明月犹豫了一下,然后道,“哥儿今儿早上来过,只是姑娘身体欠安,很是担心。不过姑娘那个时候该睡下也没一两个时辰,奴婢便让哥儿等过些时辰再来。”
“那孩子一向懂事,最近夫子留下的课业,你要时常检查,若是遇到什么不懂之处,去问问那几个夫子。这么多的束脩,咱们也不是白给的不是,你多学些,倒还是我们府上赚了。”
明月看着躺在床上开着玩笑的姑娘,心里酸酸的。
大姑娘也不知在外面做什么,一连好几个月都不归家,只见姑娘把赚来的不少钱往大姑娘那边投去,大姑娘除了节礼,也不见送什么银钱回来。
自家二姑娘真的太惨了。
明月背过身去,止住抽泣,平复下来问道,“姑娘午食想吃什么?李婶备了不少食材,说是一定要在姑娘面前大显身手,要不然她可就失宠了。”

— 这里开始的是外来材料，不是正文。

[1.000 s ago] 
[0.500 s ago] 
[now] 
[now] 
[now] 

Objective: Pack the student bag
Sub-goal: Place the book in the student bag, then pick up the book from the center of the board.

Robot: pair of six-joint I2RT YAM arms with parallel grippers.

宋真一展笑颜,嗔骂道,“你就编排李婶吧,小心被她知道,克扣你的吃食。”
明月拿着衣物走到床边放好,蹲下,拦住宋真的胳膊,依偎着在胳膊上,“怎么会。只要有姑娘在,谁也欺负不了奴婢。”
宋真瞧着她的模样,揉了揉她软软的脑袋。
“快些洗漱吧,等下大夫来了,让人家久等总归是不好。”
明月点头,起身帮宋真洗漱。
只是洗漱完的宋真还没见到大夫,先是见到了张牙舞爪的黎妈妈。
“姑娘瞧着气色还不错,怎么不过去给夫人请安?夫人可是一大早便起来等着了。”这黎妈妈说话阴阳怪气,总是夹枪带棍的,听着让人很不舒服。
宋真确实是不太舒服,抬眼敲了一眼站着的那位婆子。
膀大腰圆,这是过不下去?
要是这个体型都死这云鹤镇过不下去的,那么她们宋家也富不了多少。